## [EXERCISE REQUIREMENTS]
Find "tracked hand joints" and "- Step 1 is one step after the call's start" in the records below. Copy the lines holding them and every line between, exactly, and no others.
[RECORD EXTRACTS — start]
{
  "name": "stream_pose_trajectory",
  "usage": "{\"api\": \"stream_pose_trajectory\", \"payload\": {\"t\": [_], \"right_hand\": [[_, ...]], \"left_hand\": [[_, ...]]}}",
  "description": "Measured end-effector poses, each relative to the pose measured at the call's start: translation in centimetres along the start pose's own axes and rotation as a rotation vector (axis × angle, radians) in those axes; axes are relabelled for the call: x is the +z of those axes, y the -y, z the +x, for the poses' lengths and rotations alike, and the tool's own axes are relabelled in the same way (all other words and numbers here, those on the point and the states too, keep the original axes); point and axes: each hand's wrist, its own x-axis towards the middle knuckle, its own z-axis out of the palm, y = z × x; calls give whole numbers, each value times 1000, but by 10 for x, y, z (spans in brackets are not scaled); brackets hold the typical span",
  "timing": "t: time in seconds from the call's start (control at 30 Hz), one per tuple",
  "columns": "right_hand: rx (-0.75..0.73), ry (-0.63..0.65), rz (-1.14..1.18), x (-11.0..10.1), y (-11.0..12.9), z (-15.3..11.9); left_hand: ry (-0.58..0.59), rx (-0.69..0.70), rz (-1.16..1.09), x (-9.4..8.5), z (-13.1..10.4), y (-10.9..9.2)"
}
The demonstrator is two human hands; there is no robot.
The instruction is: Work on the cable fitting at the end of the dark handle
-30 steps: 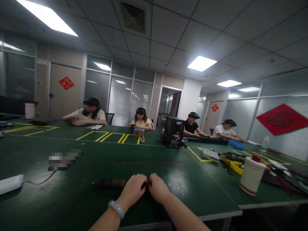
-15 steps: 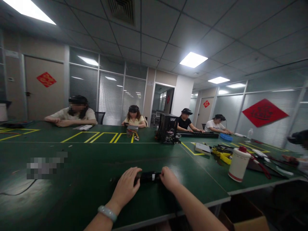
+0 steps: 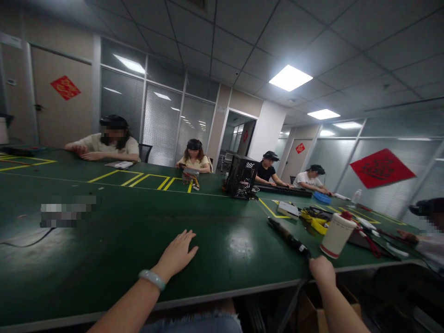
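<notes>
My left hand [image 3: 177, 253] lies palm down on the green table [image 3: 208, 273], fingers spread, with nothing in it. At the right, near the table's front edge, my right hand [image 3: 322, 272] is closed on the lower end of a long black tool [image 3: 289, 237]. That tool slants away to the upper left, its far end close to a white box [image 3: 287, 210]. A dark cord hangs below my right hand. Just right of the tool stands a white cup [image 3: 337, 235] with a red lid.
A black computer case [image 3: 242, 177] stands mid-table, with a wired metal box [image 3: 190, 177] to its left. Yellow and black cables [image 3: 317, 221] lie behind the cup. Several people sit around the table. An open carton [image 3: 312, 305] is below the right edge.
My right hand has carried the black tool to the right, beside the cup. My left hand has come off it and lies flat with fingers spread. The view has tilted.
</notes>
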Motion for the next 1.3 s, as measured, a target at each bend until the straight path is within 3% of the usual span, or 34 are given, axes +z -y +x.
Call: {"api": "stream_pose_trajectory", "payload": {"t": [0.1, 0.27, 0.73, 1.3], "right_hand": [[106, -1, -2, 5, -4, 2], [176, -29, -36, 23, 9, 2], [59, -149, -198, 29, 15, 1], [6, -188, -238, 28, 16, -6]], "left_hand": [[29, 5, 7, 4, 3, 4], [22, 25, 20, 4, 3, 5], [18, 15, 49, 4, 5, 4], [38, -4, 41, 2, 4, 4]]}}
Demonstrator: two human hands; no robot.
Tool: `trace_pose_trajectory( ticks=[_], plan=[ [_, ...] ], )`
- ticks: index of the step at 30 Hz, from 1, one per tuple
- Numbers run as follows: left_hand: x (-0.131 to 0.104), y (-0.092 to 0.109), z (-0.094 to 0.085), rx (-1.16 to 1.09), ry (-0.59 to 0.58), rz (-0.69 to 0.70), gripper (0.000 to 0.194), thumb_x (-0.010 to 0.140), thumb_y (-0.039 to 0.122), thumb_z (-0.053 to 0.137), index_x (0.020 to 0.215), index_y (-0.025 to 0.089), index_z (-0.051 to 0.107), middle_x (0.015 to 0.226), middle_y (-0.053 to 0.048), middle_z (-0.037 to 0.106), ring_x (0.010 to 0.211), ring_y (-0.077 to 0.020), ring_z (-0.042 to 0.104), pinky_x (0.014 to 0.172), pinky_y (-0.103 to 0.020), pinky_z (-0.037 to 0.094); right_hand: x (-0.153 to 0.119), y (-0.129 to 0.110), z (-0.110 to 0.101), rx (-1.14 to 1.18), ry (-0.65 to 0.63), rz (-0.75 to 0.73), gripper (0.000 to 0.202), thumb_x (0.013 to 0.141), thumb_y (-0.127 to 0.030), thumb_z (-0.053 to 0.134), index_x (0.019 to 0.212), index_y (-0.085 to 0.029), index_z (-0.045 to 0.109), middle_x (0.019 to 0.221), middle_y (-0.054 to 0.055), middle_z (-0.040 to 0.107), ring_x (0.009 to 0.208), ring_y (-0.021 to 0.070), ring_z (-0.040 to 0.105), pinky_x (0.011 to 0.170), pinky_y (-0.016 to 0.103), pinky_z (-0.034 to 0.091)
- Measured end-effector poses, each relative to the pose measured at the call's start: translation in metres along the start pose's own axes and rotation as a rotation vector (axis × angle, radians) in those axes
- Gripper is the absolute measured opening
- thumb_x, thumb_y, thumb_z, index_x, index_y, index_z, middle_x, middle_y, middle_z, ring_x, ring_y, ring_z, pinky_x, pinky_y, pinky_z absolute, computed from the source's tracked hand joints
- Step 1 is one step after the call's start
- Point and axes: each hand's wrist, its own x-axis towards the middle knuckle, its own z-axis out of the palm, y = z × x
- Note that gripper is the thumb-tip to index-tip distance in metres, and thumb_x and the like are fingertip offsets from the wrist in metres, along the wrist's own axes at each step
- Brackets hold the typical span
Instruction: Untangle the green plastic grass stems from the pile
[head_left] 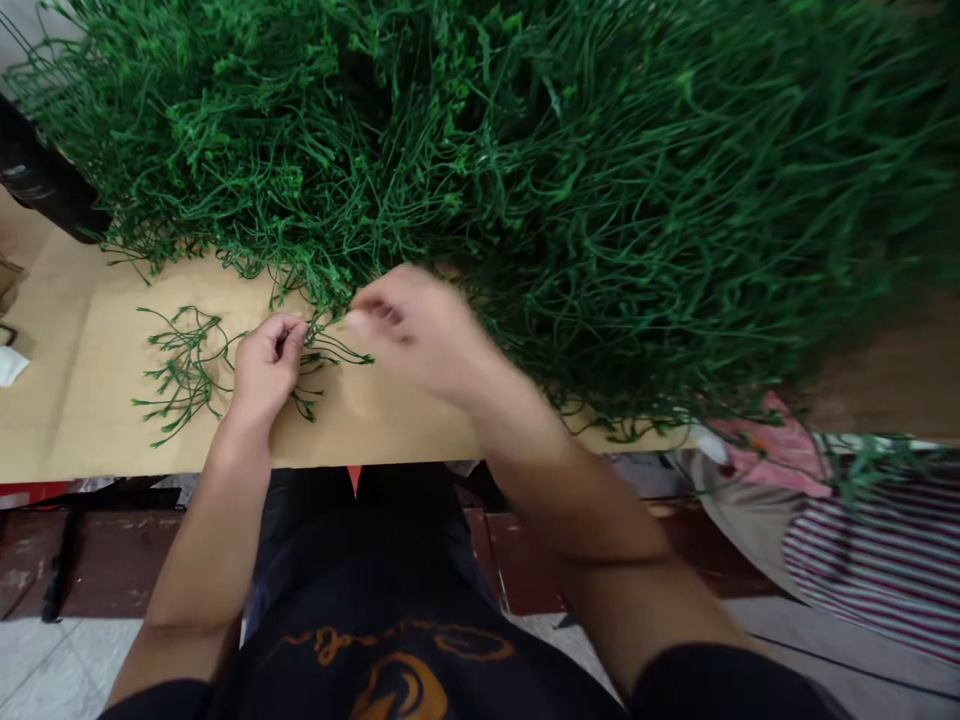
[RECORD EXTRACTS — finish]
## [EXERCISE RESPONSE]
- thumb_x, thumb_y, thumb_z, index_x, index_y, index_z, middle_x, middle_y, middle_z, ring_x, ring_y, ring_z, pinky_x, pinky_y, pinky_z absolute, computed from the source's tracked hand joints
- Step 1 is one step after the call's start

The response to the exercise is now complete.